The ref modifier before the GameSpriteStruct parameter in the method header tells the compiler to pass a reference to the parameter’s location in memory rather than copying a value stored in that memory location. You also need to use the ref modifier, as shown here in bold, when you make a call to the method:

setupSprite(ref cheese, 0.05f, 200.0f,
            minDisplayX, minDisplayY);
setupSprite(ref bread, 0.15f, 120.0f,
            displayWidth/2, displayHeight/2);

Now, when setupSprite runs, it is given the values of the rest of the parameters that it needs to work with and a reference to the GameSpriteStruct object that needs to be changed.

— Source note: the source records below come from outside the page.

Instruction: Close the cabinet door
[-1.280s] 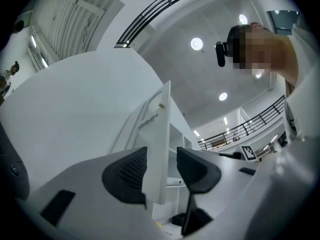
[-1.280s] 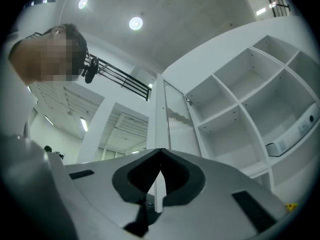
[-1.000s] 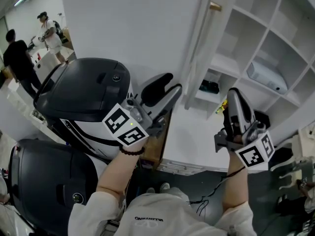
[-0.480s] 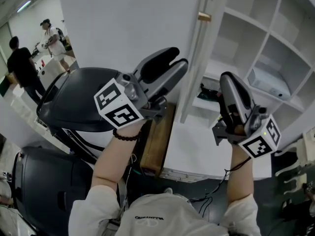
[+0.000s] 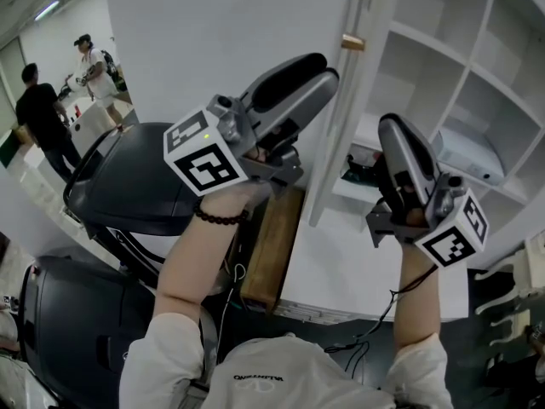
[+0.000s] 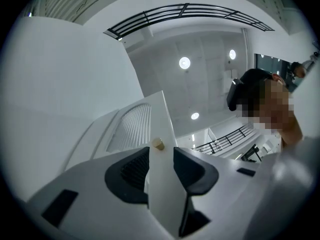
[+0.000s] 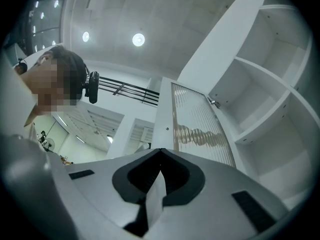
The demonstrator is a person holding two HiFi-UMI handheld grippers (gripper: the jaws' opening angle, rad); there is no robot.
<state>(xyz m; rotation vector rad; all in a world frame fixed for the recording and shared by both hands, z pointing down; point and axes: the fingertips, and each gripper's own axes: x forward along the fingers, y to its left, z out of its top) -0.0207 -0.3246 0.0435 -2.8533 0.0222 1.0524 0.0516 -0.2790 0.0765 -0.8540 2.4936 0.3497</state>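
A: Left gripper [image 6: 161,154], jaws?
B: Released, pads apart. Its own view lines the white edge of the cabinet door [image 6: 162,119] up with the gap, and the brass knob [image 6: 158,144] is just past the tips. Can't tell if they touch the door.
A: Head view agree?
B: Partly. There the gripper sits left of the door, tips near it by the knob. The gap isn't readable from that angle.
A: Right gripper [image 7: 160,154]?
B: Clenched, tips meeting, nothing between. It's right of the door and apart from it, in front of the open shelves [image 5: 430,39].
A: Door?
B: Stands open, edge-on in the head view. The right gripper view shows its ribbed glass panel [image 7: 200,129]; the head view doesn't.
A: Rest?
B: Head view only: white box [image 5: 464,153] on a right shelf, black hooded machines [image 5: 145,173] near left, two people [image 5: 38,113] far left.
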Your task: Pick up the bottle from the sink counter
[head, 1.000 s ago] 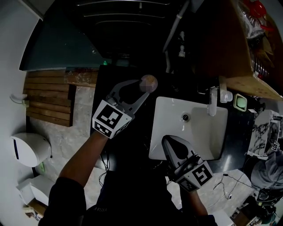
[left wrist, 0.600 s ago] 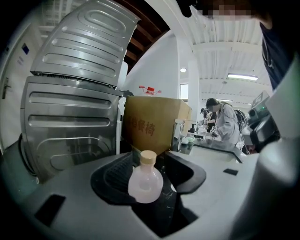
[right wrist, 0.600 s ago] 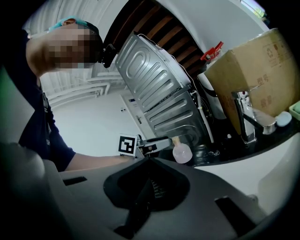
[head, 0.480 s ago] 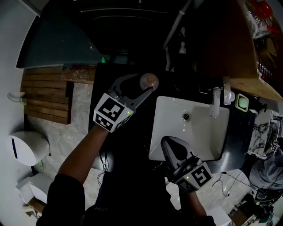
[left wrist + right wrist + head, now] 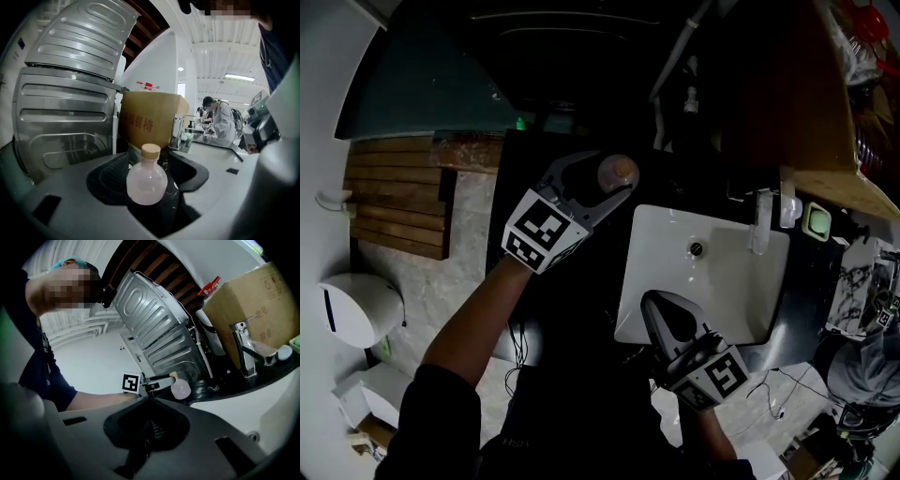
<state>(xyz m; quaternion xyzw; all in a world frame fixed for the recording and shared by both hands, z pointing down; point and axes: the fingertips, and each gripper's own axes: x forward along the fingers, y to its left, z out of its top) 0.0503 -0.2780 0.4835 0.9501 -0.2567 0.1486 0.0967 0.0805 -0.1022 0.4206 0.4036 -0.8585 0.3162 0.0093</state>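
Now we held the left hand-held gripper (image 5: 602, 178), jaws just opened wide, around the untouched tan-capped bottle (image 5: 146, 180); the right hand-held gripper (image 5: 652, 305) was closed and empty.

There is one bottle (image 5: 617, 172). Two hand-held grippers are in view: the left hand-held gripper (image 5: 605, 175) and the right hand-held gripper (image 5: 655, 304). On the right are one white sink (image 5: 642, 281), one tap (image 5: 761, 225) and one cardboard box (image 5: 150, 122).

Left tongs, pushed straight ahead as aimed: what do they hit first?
The bottle. It stands upright between the left tongs, which have just been opening and appear clear of it. Going further would likely shove it with their throat.
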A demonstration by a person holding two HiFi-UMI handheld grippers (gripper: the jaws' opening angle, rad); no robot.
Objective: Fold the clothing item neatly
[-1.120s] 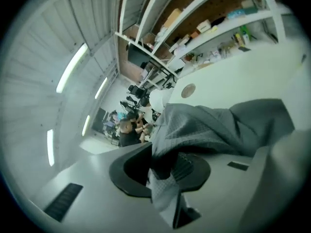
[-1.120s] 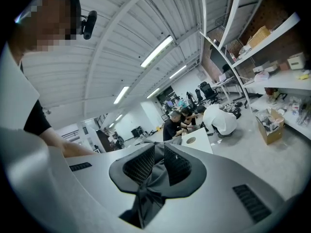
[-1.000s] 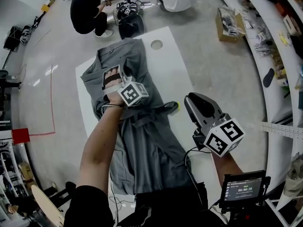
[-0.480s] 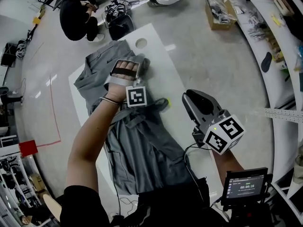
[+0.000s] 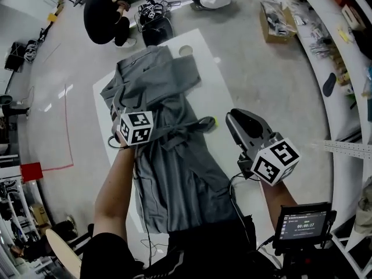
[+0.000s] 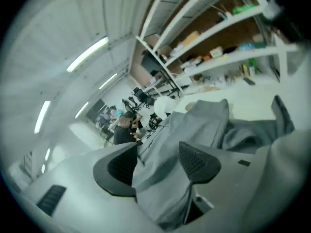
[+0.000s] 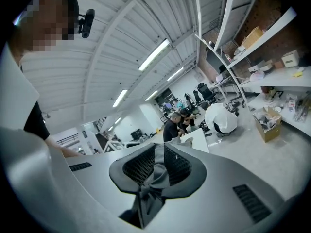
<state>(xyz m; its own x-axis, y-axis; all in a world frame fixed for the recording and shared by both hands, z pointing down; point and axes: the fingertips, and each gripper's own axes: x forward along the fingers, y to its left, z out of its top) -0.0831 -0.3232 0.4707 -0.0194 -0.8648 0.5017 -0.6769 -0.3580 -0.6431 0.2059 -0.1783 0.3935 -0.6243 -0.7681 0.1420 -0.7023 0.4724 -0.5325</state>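
Garment (image 5: 174,167) spread lengthwise on white board (image 5: 204,57). Drawn back from board's far end, opening left gripper (image 6: 156,165) around loose cloth, apparently laying the fold. Pinching a grey strip in right gripper (image 7: 155,168) by board's right edge.

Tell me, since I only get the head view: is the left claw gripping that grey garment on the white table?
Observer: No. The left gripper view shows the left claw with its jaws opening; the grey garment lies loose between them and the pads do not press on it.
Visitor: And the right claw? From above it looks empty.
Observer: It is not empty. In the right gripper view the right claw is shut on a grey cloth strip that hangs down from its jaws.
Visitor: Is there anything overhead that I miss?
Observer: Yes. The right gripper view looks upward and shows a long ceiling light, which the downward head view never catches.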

You don’t need to change any code in the body of the method itself; the compiler makes sure that the instructions it produces follow the reference and update the correct values in memory rather than updating a copy of the values.


4. Handling Collisions

You have a bread bat and some cheese, and you can move the bread around the game and chase the cheese, but nothing happens when you hit the cheese with the bread. You now need to add the interaction between these two sprites. The first thing the game needs to do is detect when the bread and the cheese collide. The best way to do this is to use the rectangles that define the size and position of the two sprites on the screen. When these two rectangles intersect (that is, both of them cover the same part of the screen), it means that a collision has taken place. Figure 2 shows how this works.

Figure 2. A sprite collision


What you need is a method that you can use to detect when this happens. Fortunately, the designers of XNA have provided just such a method using the Rectangle type. The method, called Intersects, is used as follows:

if (cheese.SpriteRectangle.Intersects(bread.SpriteRectangle))
{
    // we have a collision
}

You call the Intersects method on one rectangle and feed it the other one to compare with it. It returns true if the two rectangles intersect. Note that in the previous code, it is necessary to get the rectangle value of the bread and cheese sprites.